▶ [WORK REQUIRED] Using the listing below, give the number of lines in which the string "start" appears, and nothing else.
----------
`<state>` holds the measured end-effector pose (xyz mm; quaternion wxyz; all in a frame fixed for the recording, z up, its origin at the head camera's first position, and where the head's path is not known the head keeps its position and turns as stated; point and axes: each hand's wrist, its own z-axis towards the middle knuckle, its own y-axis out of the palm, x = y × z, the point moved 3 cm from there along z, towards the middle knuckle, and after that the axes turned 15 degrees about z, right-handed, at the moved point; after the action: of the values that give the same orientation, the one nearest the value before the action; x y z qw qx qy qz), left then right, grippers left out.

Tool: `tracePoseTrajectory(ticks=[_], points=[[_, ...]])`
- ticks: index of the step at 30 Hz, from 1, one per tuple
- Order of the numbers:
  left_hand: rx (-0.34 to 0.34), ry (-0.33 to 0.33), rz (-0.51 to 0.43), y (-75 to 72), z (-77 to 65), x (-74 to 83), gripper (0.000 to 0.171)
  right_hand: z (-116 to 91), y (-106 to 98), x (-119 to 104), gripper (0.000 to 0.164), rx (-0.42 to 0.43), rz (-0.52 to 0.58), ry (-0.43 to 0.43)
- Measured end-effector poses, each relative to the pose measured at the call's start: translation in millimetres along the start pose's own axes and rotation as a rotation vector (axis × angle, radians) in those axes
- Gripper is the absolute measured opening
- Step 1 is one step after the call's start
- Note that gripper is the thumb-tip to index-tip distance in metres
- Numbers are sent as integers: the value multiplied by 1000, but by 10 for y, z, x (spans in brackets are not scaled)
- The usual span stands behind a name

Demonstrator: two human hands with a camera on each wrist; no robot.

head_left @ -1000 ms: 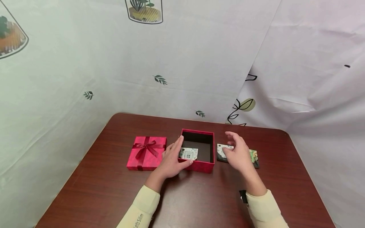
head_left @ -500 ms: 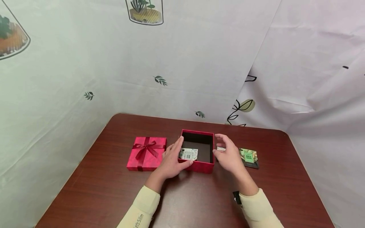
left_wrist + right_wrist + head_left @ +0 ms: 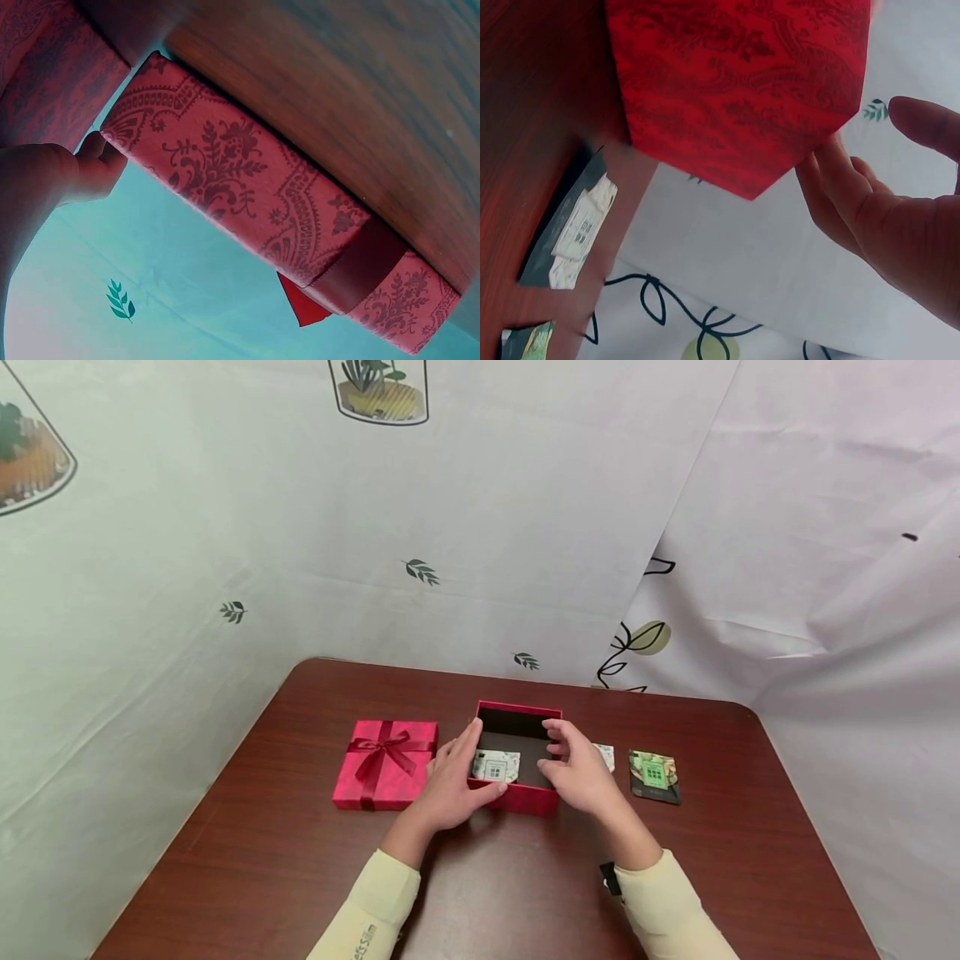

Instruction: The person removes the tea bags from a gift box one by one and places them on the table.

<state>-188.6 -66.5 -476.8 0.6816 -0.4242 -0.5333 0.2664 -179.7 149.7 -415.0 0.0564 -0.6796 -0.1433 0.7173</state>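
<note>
The open red gift box (image 3: 530, 799), dark inside, stands mid-table in the head view. Inside it lies a white printed sachet (image 3: 497, 766) near the front left. My left hand (image 3: 447, 782) steadies the box, its fingers along the left rim and its thumb against the front wall. Over the right rim is my right hand (image 3: 581, 772), loosely bent fingers and thumb apart, with nothing visible between them. In the right wrist view, the fingers (image 3: 836, 176) overlap the box's edge. A second white sachet (image 3: 604, 757) lies right of the box, partly behind the right hand.
Left of the box sits its red lid (image 3: 384, 766) with a dark red ribbon bow. A green and black sachet (image 3: 655, 777) lies farther right on the brown table (image 3: 525, 893). Patterned white cloth (image 3: 480, 527) hangs behind the table.
My right hand has moved left from over the white sachet on the table to over the box's right rim, uncovering the green sachet. My left hand, the box and the lid have stayed put.
</note>
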Motion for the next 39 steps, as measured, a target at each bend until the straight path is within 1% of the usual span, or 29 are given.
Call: tracePoseTrajectory(ticks=[4, 8, 14, 20, 25, 33, 39], points=[[-2, -3, 1, 2, -3, 1, 109, 35, 84, 13, 51, -30, -20, 3], [1, 6, 1, 0, -7, 9, 108, 60, 151, 26, 52, -44, -44, 29], [18, 26, -6, -14, -16, 12, 108, 89, 215, 7, 53, -55, -75, 51], [15, 23, -3, -8, -16, 1, 106, 131, 274, -2, 54, -96, -78, 80], [6, 15, 6, 1, -9, -2, 105, 163, 318, 27, 54, -120, -123, 89], [19, 25, 3, -8, -2, 10, 105, 200, 366, -4, 55, -148, -177, 94], [13, 20, -2, -7, -3, 11, 105, 241, 423, 22, 56, -183, -228, 128]])
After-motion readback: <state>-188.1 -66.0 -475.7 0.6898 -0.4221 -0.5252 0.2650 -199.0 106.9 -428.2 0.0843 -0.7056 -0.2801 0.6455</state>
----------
▶ [SOLUTION TO THIS EXERCISE] 2